By island-hopping from Miami, I entered Haiti not at Port-au-Prince, the capital, but as its second city, Cap Haitien, at first sight a gaily painted, bigger and more bustling version of New Orleans' French Quarter. Cap Haitien, though, is a place for self-reliant travelers who like to explore on their own; organized tourist activities are minimal.

In fact, in many ways, the whole 20th century has made only an insignificant dent here. The Cap Haitien marketplace still offers a crunch of people and a mass of stalls straight out of a colonial history book. And for one of its chief hotels, it has an 18th-century French marshal's home, now the Hostellerie du Roi Christophe.

I am a pushover for historic, high-ceilinged mansions with broad, airy verandas. I am also a pushover for pretty but unfussy places that give me a clean, simple room with bath, good fresh food and a pleasantly situated swimming pool, all for a decent price. I spent a week at the Roi Christophe and wept salty tears only over the fact that I was alone. It should be shared.

Of course, like everything, it could be improved. Next time I will bring dynamite. That's to blow up the Cap Haitien power generator. It has to go. Right now it's directly in front of the Roi Christophe's beautigul tree-lined grounds and naturally it yun-yun-yuns 24 hours a day. You could sit on the veranda at sundown and fall apart with joy - were it not for the noise. Eventually, of course, you get used to it, but dear heaven, it's not right!

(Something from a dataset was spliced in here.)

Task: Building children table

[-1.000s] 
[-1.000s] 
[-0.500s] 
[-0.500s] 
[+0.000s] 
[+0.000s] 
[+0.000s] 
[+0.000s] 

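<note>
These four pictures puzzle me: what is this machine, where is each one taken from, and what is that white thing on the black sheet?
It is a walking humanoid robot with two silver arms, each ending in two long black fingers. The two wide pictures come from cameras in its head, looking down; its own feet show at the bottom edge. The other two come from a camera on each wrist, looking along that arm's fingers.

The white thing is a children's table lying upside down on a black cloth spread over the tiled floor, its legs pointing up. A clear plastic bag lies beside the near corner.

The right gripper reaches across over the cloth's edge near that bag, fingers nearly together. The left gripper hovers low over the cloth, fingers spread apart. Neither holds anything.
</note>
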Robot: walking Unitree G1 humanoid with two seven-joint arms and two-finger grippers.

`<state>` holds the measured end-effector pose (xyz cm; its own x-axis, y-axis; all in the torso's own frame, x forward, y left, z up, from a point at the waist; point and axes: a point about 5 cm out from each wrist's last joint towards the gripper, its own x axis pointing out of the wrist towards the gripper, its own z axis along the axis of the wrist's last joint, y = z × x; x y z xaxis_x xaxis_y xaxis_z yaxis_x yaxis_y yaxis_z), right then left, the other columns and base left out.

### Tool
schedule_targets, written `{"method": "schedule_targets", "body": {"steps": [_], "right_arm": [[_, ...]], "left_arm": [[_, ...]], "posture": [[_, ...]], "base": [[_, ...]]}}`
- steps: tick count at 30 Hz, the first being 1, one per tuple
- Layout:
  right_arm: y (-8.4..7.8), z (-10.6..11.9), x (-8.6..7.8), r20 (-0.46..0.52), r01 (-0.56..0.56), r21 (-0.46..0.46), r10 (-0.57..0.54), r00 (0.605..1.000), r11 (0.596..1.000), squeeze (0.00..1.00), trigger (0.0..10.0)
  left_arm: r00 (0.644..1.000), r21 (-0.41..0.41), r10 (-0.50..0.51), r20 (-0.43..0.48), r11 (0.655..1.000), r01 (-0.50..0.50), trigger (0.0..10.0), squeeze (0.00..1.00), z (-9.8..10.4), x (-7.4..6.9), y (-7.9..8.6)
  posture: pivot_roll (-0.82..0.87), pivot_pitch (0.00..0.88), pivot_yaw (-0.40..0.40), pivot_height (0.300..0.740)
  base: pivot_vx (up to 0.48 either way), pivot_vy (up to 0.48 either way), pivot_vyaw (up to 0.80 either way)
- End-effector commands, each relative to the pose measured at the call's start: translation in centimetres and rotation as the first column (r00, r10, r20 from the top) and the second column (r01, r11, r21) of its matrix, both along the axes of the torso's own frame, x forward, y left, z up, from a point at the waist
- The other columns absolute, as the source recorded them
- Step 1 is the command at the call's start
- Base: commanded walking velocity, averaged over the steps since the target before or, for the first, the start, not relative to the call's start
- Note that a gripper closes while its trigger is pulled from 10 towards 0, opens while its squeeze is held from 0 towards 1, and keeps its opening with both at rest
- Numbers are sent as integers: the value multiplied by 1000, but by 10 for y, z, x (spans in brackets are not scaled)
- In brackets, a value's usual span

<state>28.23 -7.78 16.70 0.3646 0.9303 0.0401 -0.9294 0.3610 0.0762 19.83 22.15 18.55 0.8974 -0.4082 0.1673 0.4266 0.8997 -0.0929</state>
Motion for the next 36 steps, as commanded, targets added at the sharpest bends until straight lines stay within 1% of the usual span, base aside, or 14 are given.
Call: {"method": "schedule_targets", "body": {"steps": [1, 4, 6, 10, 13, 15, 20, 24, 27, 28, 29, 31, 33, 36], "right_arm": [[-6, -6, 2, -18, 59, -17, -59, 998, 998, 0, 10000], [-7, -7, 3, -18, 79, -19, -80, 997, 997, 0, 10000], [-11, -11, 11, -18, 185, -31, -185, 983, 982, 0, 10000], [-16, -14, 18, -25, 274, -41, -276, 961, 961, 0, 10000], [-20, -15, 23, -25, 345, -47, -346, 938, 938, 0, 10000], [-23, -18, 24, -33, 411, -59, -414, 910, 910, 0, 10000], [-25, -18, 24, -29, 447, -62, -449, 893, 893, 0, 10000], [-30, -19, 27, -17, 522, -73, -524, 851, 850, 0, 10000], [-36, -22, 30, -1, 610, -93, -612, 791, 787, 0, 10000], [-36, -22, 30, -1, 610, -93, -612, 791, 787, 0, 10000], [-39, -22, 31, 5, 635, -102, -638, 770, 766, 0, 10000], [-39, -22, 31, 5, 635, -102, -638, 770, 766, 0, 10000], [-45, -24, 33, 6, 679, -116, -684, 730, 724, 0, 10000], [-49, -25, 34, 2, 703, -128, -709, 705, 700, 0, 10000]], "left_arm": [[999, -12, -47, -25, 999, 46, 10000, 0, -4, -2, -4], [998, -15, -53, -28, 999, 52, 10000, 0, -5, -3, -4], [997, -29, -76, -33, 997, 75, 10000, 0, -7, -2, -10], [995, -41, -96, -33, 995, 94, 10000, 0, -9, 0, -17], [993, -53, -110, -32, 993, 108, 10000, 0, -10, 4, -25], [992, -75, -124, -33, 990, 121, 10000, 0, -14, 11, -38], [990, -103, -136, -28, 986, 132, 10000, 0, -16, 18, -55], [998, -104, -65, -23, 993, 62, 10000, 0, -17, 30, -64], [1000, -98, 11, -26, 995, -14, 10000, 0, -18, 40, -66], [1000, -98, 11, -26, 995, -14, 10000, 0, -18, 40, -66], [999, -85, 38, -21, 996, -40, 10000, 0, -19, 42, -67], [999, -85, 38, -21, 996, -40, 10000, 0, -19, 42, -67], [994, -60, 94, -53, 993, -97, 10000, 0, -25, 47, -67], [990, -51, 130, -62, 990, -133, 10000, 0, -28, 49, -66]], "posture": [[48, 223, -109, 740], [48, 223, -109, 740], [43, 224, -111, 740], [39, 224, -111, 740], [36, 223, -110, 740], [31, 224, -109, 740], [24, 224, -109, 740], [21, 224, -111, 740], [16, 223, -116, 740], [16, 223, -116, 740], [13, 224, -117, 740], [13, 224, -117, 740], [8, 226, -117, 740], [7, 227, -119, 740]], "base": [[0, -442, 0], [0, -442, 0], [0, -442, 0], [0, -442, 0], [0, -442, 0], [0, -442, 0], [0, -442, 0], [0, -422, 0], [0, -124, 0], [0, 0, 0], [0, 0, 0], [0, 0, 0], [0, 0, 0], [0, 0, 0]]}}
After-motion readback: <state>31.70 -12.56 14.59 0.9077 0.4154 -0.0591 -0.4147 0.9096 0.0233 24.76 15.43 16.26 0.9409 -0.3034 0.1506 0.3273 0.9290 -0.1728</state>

The price on the other hand, IS right I paid $25.10 a day. That was with tips. And taxes. And breakfast. And yes, dinner. (The prawn and creole dishes were a delight, so were the desserts. Service is Caribbean casual, and I only had to go yank my waiter out of the kitchen once, practically a record.) The full range of rates is $20-$25 single, $34-$38 double. Add 15 percent as you do on all hotel rates in Haiti for taxes and service. Note: You can book through travel agents, but be aware the U.S. representatives of foreign hotels often have only the highest-priced rooms available for confirmation.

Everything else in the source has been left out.